Sanjaya Krishna: From a strategic standpoint, you need to have a good business case. Obviously, there’s going to be a strategic plan that the company has. You need to understand how does social media fit into that strategic plan. You need to understand what is my primary purpose here? Is it building more customer engagement? Is it doing more customer service, as we’ve seen companies like Best Buy and a lot of the airlines are doing? It’s probably something along multiple fronts that involve marketing, corporate communications, customer experience.
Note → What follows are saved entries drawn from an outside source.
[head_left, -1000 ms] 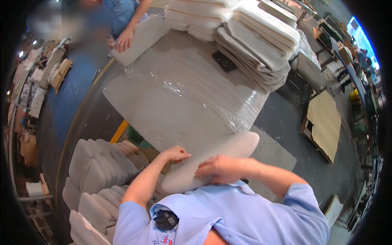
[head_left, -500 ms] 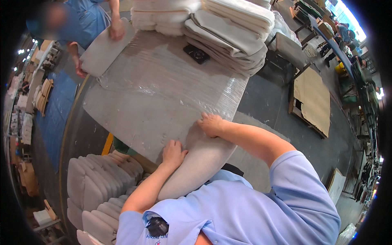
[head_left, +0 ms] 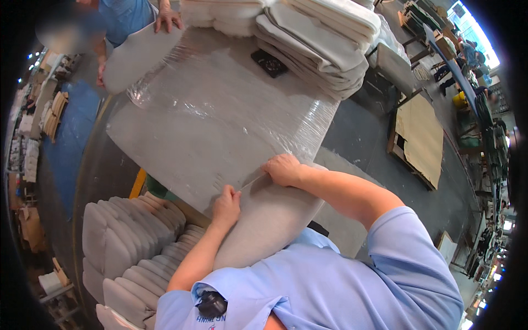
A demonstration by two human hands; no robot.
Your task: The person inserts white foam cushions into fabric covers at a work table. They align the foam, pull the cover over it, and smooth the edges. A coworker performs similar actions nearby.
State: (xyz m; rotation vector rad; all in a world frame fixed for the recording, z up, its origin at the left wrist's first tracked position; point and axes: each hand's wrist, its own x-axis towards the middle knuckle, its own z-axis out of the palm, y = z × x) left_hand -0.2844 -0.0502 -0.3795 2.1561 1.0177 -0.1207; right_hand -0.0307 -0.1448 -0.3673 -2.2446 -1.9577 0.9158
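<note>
A grey fabric-covered cushion [head_left: 269, 223] rests against my front at the near edge of the film-covered table [head_left: 214, 132]. My left hand [head_left: 226, 208] is closed on its far edge, thumb and fingers pinched together. Farther right, my right hand [head_left: 283, 170] grips the same edge with curled fingers. Between them the fabric edge runs as a thin, pale, taut line. My fingertips partly hide what they pinch.
Several stacked grey cushions [head_left: 132, 236] stand at the near left. Folded grey and white fabric [head_left: 313, 44] is piled at the far end, beside a dark flat object [head_left: 269, 63]. Across the table, another person holds a grey padded panel [head_left: 140, 58]. A wooden platform [head_left: 421, 140] lies at right.
My left fingers have gone from lying flatter on the cushion to pinching its edge, which is now stretched between my hands. The other person's panel has shifted slightly left.
</note>
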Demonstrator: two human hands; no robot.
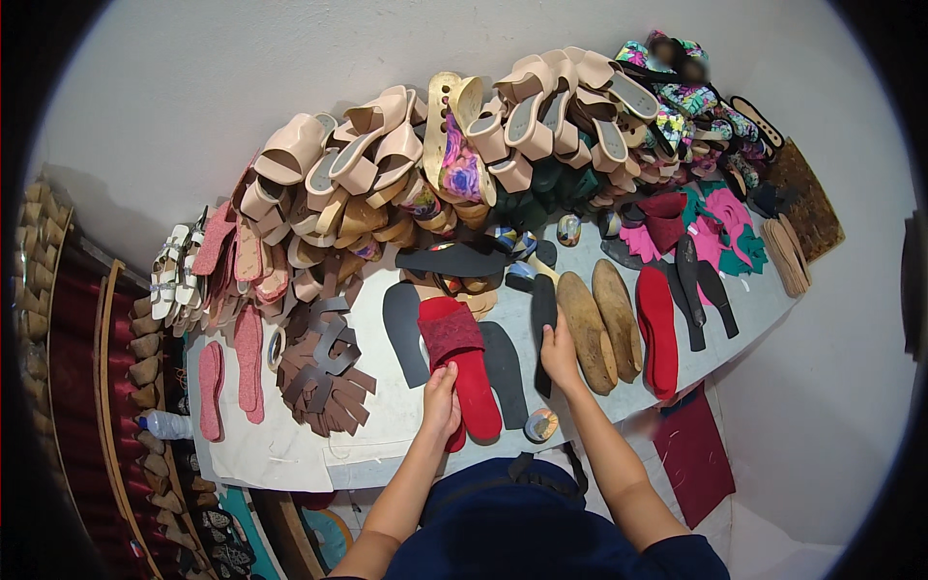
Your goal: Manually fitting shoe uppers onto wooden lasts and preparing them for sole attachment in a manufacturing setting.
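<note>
My left hand (pixel 442 401) is closed on the edge of a red slipper (pixel 475 396) with a broad patterned strap, near the front of the table. Dark grey soles lie on both sides of it, a left sole (pixel 404 333) and a right sole (pixel 502 372). My right hand (pixel 561 356) grips a narrow black sole (pixel 543 333), thumb against its face; the fingers are partly hidden. Just right of that hand lie two wooden shoe lasts (pixel 596 333). Beyond them is a stack of red soles (pixel 657 333). A small round roll (pixel 541 424) sits at the table's front edge.
Beige heeled sandals (pixel 362 145) are piled along the wall, with flowered ones (pixel 688 101) at the right. Brown strap pieces (pixel 324 372) and pink soles (pixel 249 362) lie on the left. Pink and green cutouts (pixel 725 227) are at the right. Shelves of lasts (pixel 145 372) stand left of the table.
</note>
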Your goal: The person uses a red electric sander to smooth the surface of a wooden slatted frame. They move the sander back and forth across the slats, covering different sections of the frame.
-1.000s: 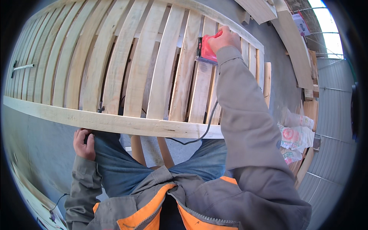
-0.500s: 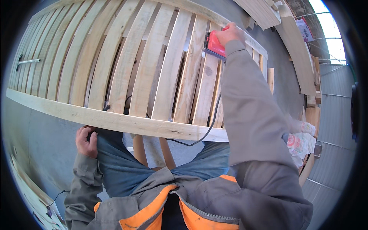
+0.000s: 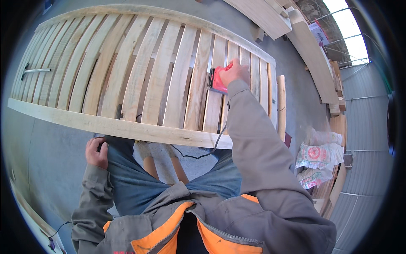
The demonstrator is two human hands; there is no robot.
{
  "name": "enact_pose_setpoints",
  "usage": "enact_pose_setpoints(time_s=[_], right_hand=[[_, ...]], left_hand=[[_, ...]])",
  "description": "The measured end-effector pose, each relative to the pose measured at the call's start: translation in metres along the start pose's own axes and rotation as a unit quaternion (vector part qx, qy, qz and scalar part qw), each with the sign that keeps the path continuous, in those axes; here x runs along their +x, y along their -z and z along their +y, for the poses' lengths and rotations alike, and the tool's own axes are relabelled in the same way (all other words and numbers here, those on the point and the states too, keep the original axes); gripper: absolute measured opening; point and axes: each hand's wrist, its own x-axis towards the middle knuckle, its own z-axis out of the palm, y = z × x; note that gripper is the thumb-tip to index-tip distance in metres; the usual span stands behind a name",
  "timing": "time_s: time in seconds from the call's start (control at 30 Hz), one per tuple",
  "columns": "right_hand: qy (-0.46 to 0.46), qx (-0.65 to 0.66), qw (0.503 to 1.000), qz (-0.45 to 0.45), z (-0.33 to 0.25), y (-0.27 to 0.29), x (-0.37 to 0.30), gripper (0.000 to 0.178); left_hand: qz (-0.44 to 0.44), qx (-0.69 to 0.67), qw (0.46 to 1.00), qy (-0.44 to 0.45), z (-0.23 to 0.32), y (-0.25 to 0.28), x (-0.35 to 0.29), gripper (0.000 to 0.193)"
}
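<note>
My right hand (image 3: 235,73) is closed round a red corded electric sander (image 3: 219,79). Its base rests on the slats of a long wooden slatted frame (image 3: 169,134), right of the frame's middle. A dark cord (image 3: 219,139) runs from beneath my right sleeve over the near rail and down. Beside my left knee, my left hand (image 3: 97,153) has its fingers curled against the blue jeans; a dark bit shows between thumb and finger, too small to name. The sander's underside is hidden.
A T-shaped metal piece (image 3: 36,70) lies on the frame's left end. Wooden boards (image 3: 311,55) lie at the far right, with white sacks (image 3: 320,155) nearer me. A grey corrugated wall (image 3: 367,127) stands at the right. My legs are under the near rail.
My right hand has drawn the sander nearer to me along the slats. The view has shifted, showing more of the frame's right end and the sacks. My left hand stays at the knee.
</note>
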Motion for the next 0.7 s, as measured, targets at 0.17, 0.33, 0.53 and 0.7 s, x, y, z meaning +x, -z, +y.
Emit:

Thaddeus Arroyo: Let me provide one example of how we’ve applied this fast and focused innovation process. AT&T IT, working with our colleagues in marketing, sales, and network operations, identified multiple opportunities to better track discussions about the company in social media and other online outlets. There is an obvious need for real-time visibility into what is being said about the company for reputational purposes, but for AT&T, social media monitoring also helps us identify potential network issues and spot emerging world events or external issues that could impact the services we provide.

The Board’s Role

Sanjaya Krishna: I think that social-media governance is still something that you don’t see baked into the strategic execution as well as you could see it, and I think that that’s just a natural function of who has normally led the charge. It’s the marketing folks. It’s the corporate communications folks. It’s the people who are driven and incentivized to drive and be nimble and be quick, and, you know, so they’re not going to have the strongest governance orientation. That’s where the board’s governance role comes into play, and some of the management-level kind of risk-focused and governance-focused roles.

Steve Weber: Boards can ask for an update on a quarterly basis on, A: are they using these technologies, and B: what are they getting as a result of that? I think that’s really the key the social media stuff is it’s really having an identified business purpose before you start making those types of investments and then report and say and this is what we’re getting from. I don’t think it’s any more magical than having a business purpose for doing that and then be able to show the results because the capabilities are there and they do work.